Connecticut Attorney General George Jepsen, under the auspices of Gov. Dannel Malloy, has joined 14 states and the District of Columbia in a lawsuit against President Donald Trump’s decision last week to discontinue the Deferred Action for Childhood Arrivals program.

DACA, which was introduced in 2012 by former President Barack Obama, prevented an estimated 800,000 undocumented young adults who came to the United States as minors from deportation. It also allowed those who qualified under DACA to receive work authorizations and have a source of income.

Trump’s announcement to rescind DACA not only provoked outrage among immigrant rights activists, but also led to concerns about destabilizing state economies, among other issues. The joint lawsuit argues that Trump’s decision would disproportionately affect residents of Mexican descent and that it would be potentially injurious to state interests.

“Ending DACA, whose participants are mostly of Mexican origin, is a culmination of President’s Trump’s oft-stated commitments — whether personally held, stated to appease some portion of his constituency or some combination thereof — to punish and disparage people with Mexican roots,” the joint lawsuit read.

In a Sept. 6 press release on the legal action, Malloy reaffirmed Connecticut’s commitment to protecting its more than 10,000 DACA-eligible residents who have spent nearly all their lives in the U.S. These individuals, Malloy said in his statement, play a great role in the state labor force and benefit communities with their education and talents.

As a plaintiff in the lawsuit, Connecticut wrote that stripping DACA recipients of their ability to work legally will lead to greater unemployment and reduced tax revenue for the state.

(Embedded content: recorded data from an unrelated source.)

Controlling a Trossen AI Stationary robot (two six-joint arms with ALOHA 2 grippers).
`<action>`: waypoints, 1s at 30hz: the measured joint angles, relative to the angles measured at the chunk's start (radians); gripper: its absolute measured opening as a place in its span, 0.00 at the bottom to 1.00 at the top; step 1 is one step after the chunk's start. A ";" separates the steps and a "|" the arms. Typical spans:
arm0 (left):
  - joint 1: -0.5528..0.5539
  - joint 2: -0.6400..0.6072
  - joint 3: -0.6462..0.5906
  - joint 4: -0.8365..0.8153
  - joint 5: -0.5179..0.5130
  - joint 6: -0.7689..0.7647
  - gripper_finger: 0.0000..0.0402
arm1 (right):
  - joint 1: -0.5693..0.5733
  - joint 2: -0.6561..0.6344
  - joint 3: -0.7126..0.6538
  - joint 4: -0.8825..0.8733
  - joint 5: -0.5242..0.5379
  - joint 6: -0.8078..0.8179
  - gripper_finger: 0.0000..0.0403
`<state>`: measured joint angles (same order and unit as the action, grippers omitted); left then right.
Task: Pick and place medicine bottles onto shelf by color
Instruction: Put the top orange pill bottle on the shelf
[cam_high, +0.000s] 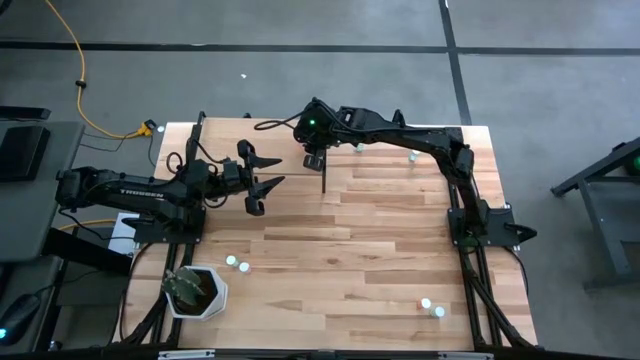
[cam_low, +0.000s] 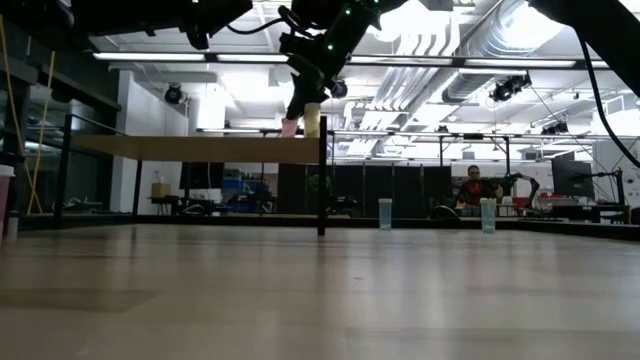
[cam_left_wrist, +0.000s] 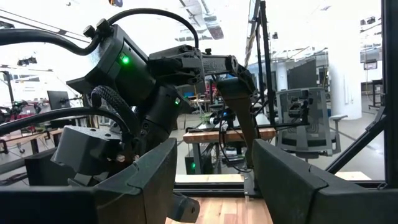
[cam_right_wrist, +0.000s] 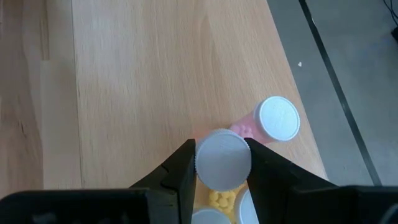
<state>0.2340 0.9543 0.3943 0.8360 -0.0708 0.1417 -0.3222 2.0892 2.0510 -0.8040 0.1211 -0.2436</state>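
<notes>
The shelf (cam_high: 225, 145) is a light-wood board on black posts at the table's far side, seen edge-on in the low view (cam_low: 190, 148). My right gripper (cam_high: 315, 153) hangs over its right end, shut on a white-capped medicine bottle (cam_right_wrist: 222, 155) with yellow contents, which stands on the board (cam_low: 312, 120). Right beside it stands a pink bottle (cam_right_wrist: 278, 118) with a white cap, and other white caps (cam_right_wrist: 208, 216) sit close by. My left gripper (cam_high: 262, 182) hovers just in front of the shelf, open and empty.
Loose bottles stand on the table: two at the front left (cam_high: 237, 264), two at the front right (cam_high: 431, 306), two at the back right (cam_high: 411, 156). A white pot with a plant (cam_high: 195, 290) is at the front left corner. A person sits in the room behind.
</notes>
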 joint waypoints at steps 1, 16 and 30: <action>0.000 0.000 0.000 0.000 0.000 0.000 0.50 | 0.000 0.000 0.000 0.000 0.000 0.000 0.27; 0.000 0.000 0.000 0.000 0.000 0.000 0.50 | 0.000 0.000 0.000 0.000 0.000 0.000 0.27; 0.000 0.000 0.000 0.000 0.000 0.000 0.50 | 0.000 0.000 0.000 0.000 0.000 0.000 0.36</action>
<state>0.2338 0.9543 0.3943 0.8359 -0.0708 0.1417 -0.3225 2.0892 2.0510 -0.8038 0.1211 -0.2441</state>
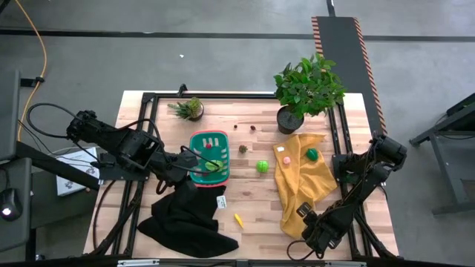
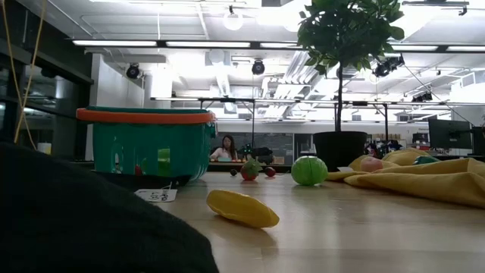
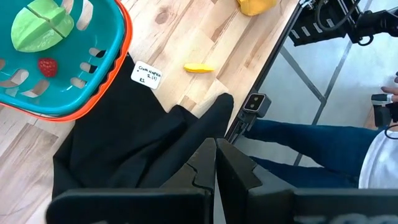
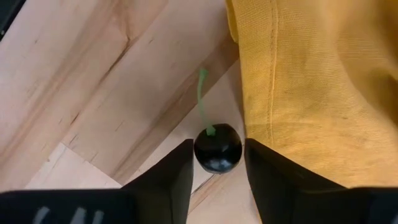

Connecticut is currently struggling to pass a balanced budget for the fiscal year 2018.

Echoing Malloy’s sentiment, Jepsen said these DACA recipients are integral members of families and neighborhoods around the state whose lives are “needlessly and cruelly threatened” by Trump’s determination to overturn the program.

“For many, America is the only home they have ever really known, and they are proud to work and contribute to its success,” Jepsen said in a press release.“We believe that President Trump has acted unlawfully in stripping DACA protection from those who have followed the rules laid out for them and structured their lives in reliance on the protections they were promised.”

Executive Director of the New Haven Legal Assistance Association Alexis Smith highlighted the ramifications that rescinding DACA would have on families. Smith said her organization partners with other local groups to help eligible individuals obtain DACA status and counsels these recipients about the renewal process to retain their legal paperwork.

Smith said it is still hard to predict if the plaintiff states might win, but she noted that there is overwhelming support for families that have been affected by the presidential decision.

She added that Connecticut has always been inclusive and a place where all are welcome, citing as an example Malloy’s dedication to maintaining the state as a sanctuary from federal immigration authorities.

“Our greatest fear is that people won’t participate in society and parents will fear sending their kids to school,” Smith said. “They may fail to take care of basic things that they need such as medical treatment and even going to work.”

Henry Rosas Ibarra ’21, a child of a DACA recipient, expressed similar fears. Rosas said his mother, who received her DACA permit in 2013, mainly benefited from the legal status as a form of a safety guarantee.

He added that he is frustrated that being away from home at college meant he was unable to support his family members when they needed it the most. He was especially concerned that his younger sister would have to face the fears that he struggled with in the past regarding their mother’s status and potential deportation.

“This lawsuit shows the support that the state has for individuals, and hopefully this support turns into positive legislation,” he said. “Supporting this act seems like an act of symbolism as opposed to something practical.”

​Certain DACA recipients ​may face deportation as early as March 2018.